American Graffiti follows four teenagers on their last summer night together before going off to college. The film covers many wide-ranging themes: the loss of innocence, the loss of idealism, the sexual awakening, body image, bullying, love, dreams etc. All these are told from the perspectives of the four main characters.
Truth be told, I wasn’t really that interested in watching the film despite it being directed by George Lucas. Still, I can safely say that I am very impressed by it as a whole and in fact some parts were so good that I got the chills. The film is a lot darker than one would expect, and I was surprised by how grim the overall mood of the film was. The atmosphere of the film feels very realistic, and I really felt as though I was transported back to that era. As a non-Americam, my idea of that era was somewhat shaped by Grease and my imagination when I studied The Outsiders for literature class, but to see it brought to life so realistically is really quite impressive – the costumes, the (amazing) soundtrack, the cars, the drive-ins all made me feel like I was cruising down the streets with the main characters and (almost) breathing the same air as them.
I also happen to be a sucker for character-driven films, so naturally the film appealed to me despite it’s slow pace. If you hate these kind of films and prefer a concrete plot, look elsewhere. That being said, like Nashville (1975), some of the stories didn’t appeal that much to me, especially the relationship troubles between Steve (Ron Howard, before he became an Oscar-winning director) and Laurie (Cindy Williams). It’s not that it is bad or anything, it just didn’t appeal to me as much as the story lines of the other characters. To me, Curt is the most interesting character of the lot, perhaps because of how well I personally relate to him. Richard Dreyfuss is great here (free of his annoying mannerisms in his later films); he really brought out the aimlessness of the character, and how he is drifting down the streets (and through life). His constant search of the myserious blonde prostitute (“The Most Perfect Dazzling Creature Ever”), his subsequent involvement with the Pharoahs (greasers) and his constant inner debate about whether he should leave for college really brought out the feelings of helplessness from the youth from that era (and perhaps today too).

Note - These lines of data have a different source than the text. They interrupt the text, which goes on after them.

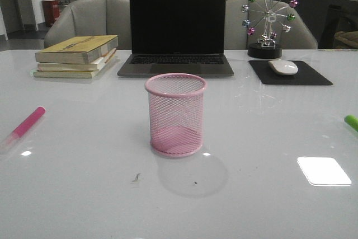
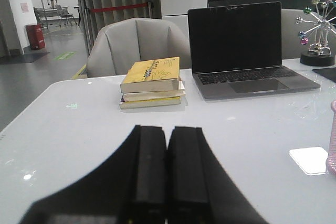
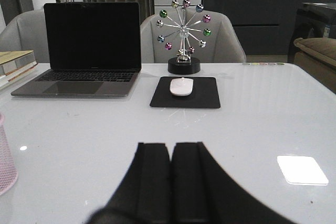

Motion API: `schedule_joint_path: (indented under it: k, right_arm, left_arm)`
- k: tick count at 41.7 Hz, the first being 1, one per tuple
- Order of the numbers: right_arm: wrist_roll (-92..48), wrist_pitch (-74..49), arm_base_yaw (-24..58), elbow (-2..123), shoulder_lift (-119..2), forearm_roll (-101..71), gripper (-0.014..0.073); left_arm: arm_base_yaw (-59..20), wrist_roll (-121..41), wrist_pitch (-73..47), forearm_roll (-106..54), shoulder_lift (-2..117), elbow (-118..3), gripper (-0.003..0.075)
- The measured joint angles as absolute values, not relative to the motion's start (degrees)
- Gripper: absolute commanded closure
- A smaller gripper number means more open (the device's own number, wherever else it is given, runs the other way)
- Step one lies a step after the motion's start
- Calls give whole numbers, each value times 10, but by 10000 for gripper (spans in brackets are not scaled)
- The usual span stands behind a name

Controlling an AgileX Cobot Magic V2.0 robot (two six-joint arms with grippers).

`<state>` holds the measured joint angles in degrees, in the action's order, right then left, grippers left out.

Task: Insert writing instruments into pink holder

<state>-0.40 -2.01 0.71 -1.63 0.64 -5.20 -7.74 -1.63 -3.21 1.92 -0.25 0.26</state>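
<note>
right now the pink holder [image 1: 175, 115] stands upright in the middle of the front frame on the white bench [image 1: 84, 194], and nothing is inside it. the magenta marker [image 1: 24, 128] lies flat at the left edge of the frame, well apart from the holder, with its whitish end toward the lower left. the lime green marker [image 1: 351, 122] shows only as a small piece at the right edge of the frame, also well apart from the holder.

in the upper part of the frame, an open laptop [image 1: 177, 32] with a dark screen is behind the holder. a stack of books [image 1: 77, 56] is at the upper left. a white mouse [image 1: 283, 67] rests on a black mouse pad [image 1: 291, 74] at the upper right, and a ferris wheel ornament [image 1: 268, 19] stands just behind it.

the left end effector [image 2: 167, 169] fills the bottom centre of its wrist frame; its two fingers are pressed together and hold nothing. the right end effector [image 3: 170, 179] looks the same, fingers closed together and with nothing between them.
</note>
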Motion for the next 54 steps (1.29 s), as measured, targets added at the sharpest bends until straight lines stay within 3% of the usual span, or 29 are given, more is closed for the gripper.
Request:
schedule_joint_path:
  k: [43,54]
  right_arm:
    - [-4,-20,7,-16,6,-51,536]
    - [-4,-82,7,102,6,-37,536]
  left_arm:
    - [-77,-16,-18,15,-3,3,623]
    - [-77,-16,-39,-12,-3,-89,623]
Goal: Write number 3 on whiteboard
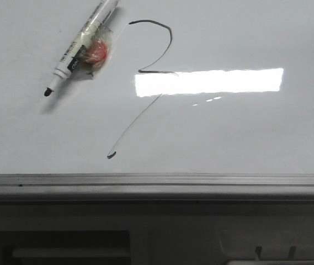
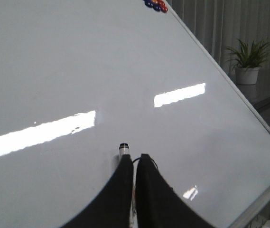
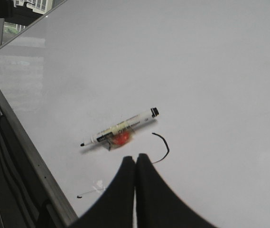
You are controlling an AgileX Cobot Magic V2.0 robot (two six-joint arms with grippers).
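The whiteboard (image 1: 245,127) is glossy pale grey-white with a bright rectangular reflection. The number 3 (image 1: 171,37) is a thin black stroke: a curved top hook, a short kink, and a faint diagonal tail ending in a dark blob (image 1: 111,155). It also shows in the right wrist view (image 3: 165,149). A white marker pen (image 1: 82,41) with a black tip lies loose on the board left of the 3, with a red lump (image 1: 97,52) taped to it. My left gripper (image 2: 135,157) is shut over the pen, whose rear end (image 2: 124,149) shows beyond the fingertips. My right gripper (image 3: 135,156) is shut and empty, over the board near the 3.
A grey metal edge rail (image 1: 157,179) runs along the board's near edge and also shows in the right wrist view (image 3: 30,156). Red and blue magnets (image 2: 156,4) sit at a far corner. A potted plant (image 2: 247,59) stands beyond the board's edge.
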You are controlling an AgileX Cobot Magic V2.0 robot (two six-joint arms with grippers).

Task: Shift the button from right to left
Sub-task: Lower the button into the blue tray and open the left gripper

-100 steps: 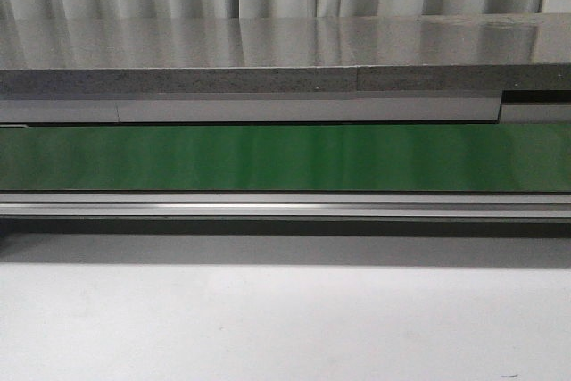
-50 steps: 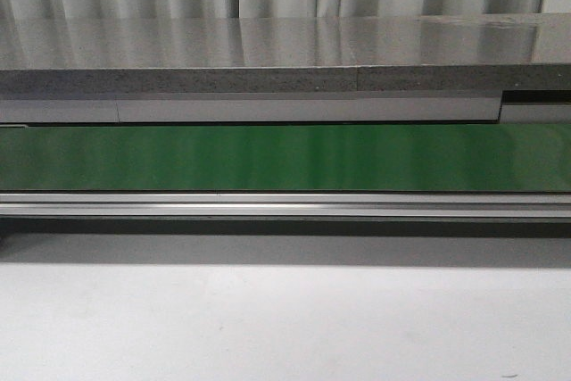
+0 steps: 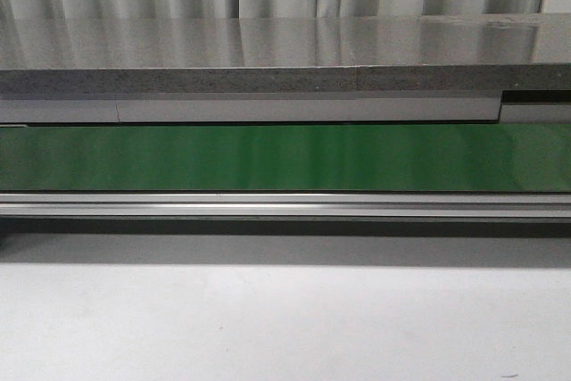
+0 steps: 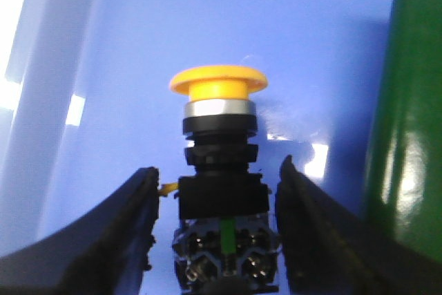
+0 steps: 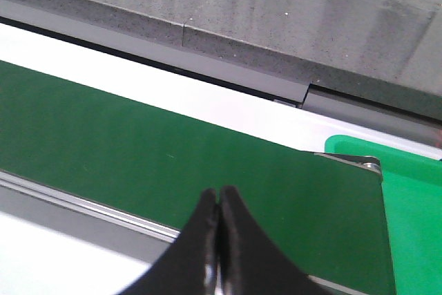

Strangely enough, the other storyline that I appreciated, though not necessarily enjoyed, was that of Terry, the socially awkward guy who tries too hard to impress. I guess most of the “humorous” scenes come from his story, but frankly they can be a bit…painful to watch sometimes. Watching him call himself “Tiger”, awkwardly trying to get liquor, escaping the aggressive car salesman and then getting the car stolen makes you chuckle, but at the same time I felt a little bit uncomfortable, perhaps because of the realistic way these scenes were shot and acted. Of course, knowing the character’s eventual fate just made it all the more depressing.
At the end of the film, where Bob’s (a young Harrison Ford) car crashes and goes up in flames, I couldn’t help but sense the feeling of helplessness among the characters (or maybe it’s just me?). It’s like watching everything these youth ever know go up in flames with the car – the drag-racing culture, high school, dates, rock ‘n’ roll etc, and the welcoming of an uncertain and dark era. Watching Steve lament about how his car was actually slower despite him “winning” the race, and then Curt watching the “The Most Perfect Dazzling Creature Ever” from his plane for the last time aren’t the most optimistic ways of bidding that particular period farewell, but perhaps the most realistic and accurate nonetheless.
American Graffiti really grew on me as I got to mull over it. I initially thought it was kinda boring, but in hindsight I actually think it is a very fascinating, dark and heartbreaking film about life. The stories are gelled together very well thanks to the editing and direction, and while it might not be as ambitious as Nashville (1975) in scope, I still think that it is a highly admirable film that is rightly revered as a classic. 4.5/5.
p.s. Is anybody else kinda unimpressed by the upcoming awards season? I don’t really feel compelled to watch any of the films or performances. As of now, I have watched Gone Girl and I thought Rosamund Pike was fantastic but it seems like Julianne Moore is going to take the gold for Still Alice (about time too anyway. Boogie Nights? Far From Heaven? The Hours???) The Theory of Everything and The Imitation Game really don’t appeal to me at all, although I heard they’re both solid films. Or at least The Imitation Game is, but I’m not the biggest Cumberbatch fan so I don’t feel the urgent need to rush to the theatre to watch it. Still, I’m looking forward to Still Alice (I heard Moore is fantastic, but people are saying that it is more of a compensation Oscar), Interstellar (yeah I’m slow), Boyhood (yeah, again I know I’m slow) and Birdman (not out here yet). But I just don’t feel the excitement as compared to other years, where I was dying to watch Gravity, 12 Years A Slave, Philomena and even the slightly disappointing American Hustle.
Also, the SAG norms are…interesting. Naomi Watts for St. Vincent? I mean, I like here but where did that come from?
I guess I’ll be sticking to my classical films and 70s best picture noms.